New somatic BRAF splicing mutation in Langerhans cell histiocytosis

• Main Authors: Sébastien Héritier, Zofia Hélias-Rodzewicz, Rikhia Chakraborty, Amel G. Sengal, Christine Bellanné-Chantelot, Caroline Thomas, Anne Moreau, Sylvie Fraitag, Carl E. Allen, Jean Donadieu, Jean-François Emile
• Format: Article
• Language: English
• Published: BMC 2017-07-01
• Series: Molecular Cancer
• Subjects: Langerhans cell histiocytosis; BRAF; Splicing mutation; Targeted therapy
• Online Access: http://link.springer.com/article/10.1186/s12943-017-0690-z

Abstract Langerhans cell histiocytosis (LCH) is an inflammatory myeloid neoplasia with constitutive activation of the MAPKinase RAS-RAF-MEK-ERK cell signaling pathway.
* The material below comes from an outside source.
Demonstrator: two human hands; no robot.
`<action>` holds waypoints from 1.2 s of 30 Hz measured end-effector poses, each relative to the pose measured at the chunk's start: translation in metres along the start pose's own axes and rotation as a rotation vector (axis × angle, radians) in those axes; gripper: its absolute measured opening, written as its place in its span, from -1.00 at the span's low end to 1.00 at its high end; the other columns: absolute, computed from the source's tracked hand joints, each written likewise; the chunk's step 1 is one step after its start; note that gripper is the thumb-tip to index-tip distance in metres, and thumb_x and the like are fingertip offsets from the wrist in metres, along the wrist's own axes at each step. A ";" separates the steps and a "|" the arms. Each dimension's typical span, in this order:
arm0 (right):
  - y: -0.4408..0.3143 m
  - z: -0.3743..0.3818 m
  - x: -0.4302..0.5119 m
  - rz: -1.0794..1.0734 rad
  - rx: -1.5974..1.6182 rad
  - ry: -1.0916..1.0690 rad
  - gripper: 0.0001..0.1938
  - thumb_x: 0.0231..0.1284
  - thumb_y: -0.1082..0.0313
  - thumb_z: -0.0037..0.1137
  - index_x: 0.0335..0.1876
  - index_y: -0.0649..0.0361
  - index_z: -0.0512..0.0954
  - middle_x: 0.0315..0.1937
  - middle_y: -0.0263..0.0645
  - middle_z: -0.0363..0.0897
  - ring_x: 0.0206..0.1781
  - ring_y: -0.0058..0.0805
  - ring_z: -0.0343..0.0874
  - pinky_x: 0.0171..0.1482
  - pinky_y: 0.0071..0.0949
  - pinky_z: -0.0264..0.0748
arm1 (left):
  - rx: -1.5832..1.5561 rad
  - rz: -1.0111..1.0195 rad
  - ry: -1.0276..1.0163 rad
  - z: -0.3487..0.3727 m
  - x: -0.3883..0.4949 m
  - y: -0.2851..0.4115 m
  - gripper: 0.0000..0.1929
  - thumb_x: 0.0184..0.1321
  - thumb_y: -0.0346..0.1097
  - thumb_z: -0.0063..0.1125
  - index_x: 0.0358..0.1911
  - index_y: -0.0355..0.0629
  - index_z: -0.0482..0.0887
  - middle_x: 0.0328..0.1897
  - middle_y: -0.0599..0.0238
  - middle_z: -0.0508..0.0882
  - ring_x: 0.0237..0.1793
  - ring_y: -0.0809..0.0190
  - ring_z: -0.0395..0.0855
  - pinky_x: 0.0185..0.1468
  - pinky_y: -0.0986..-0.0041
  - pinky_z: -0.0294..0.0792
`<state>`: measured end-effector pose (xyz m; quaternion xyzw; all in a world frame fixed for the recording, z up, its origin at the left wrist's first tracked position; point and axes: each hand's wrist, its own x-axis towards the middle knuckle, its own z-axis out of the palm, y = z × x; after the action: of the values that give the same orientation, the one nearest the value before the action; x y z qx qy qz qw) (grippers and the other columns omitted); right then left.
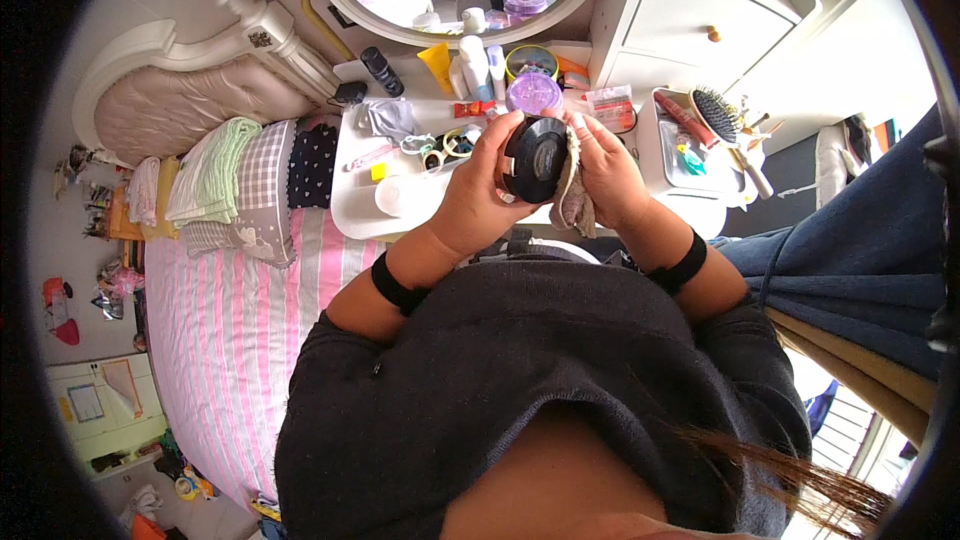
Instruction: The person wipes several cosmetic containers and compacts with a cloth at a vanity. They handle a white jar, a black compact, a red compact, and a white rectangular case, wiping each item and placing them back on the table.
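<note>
Held up above the front of a white dressing table (352, 202) is a round black container (536, 159), its flat face turned towards me. My left hand (480, 176) grips it from the left, thumb at the upper rim and fingers around the lower edge. On the other side, my right hand (609, 169) pinches a worn greyish cloth (574, 199) against the container's right edge. The cloth's lower end hangs beneath the fingers. Just beyond my hands stands a purple-lidded round tub (534, 92).
Bottles (472, 64), a yellow tube (436, 66) and a black spray can (381, 69) line the back below an oval mirror (465, 37). Tape rolls (433, 159) and a white cup (391, 196) lie left. A tray (701, 165) with a hairbrush (716, 114) stands right; a bed (225, 315) adjoins.
</note>
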<state>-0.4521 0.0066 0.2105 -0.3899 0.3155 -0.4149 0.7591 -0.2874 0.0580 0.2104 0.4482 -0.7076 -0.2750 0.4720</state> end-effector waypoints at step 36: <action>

We analyzed 9 LCH cases without BRAF V600 and MAP2K1 mutations by whole exome sequencing. We identified a new somatic BRAF splicing mutation in 2 cases. Both cases were childhood single system (SS) LCH cases, with self-healing outcome of the bone lesions. This mutant consisted in a 9 base pair duplication (c.1511_1517 + 2 duplication), encoding for a predicted mutant protein with insertion of 3 amino acids (p.Arg506_Lys507insLeuLeuArg) in the N-terminal lobe of the kinase domain of BRAF. Transient expression of the c.1511_1517 + 2dup BRAF mutant in HEK293 cells enhanced MAPKinase pathway activation, and was not inhibited by vemurafenib but was inhibited by PLX8394, a second-generation BRAF inhibitor able to inhibit signaling of BRAF monomers and dimers. Future LCH molecular screening panel should include this new mutation to better define its prevalence in LCH and its restriction to autoregressive bone SS LCH.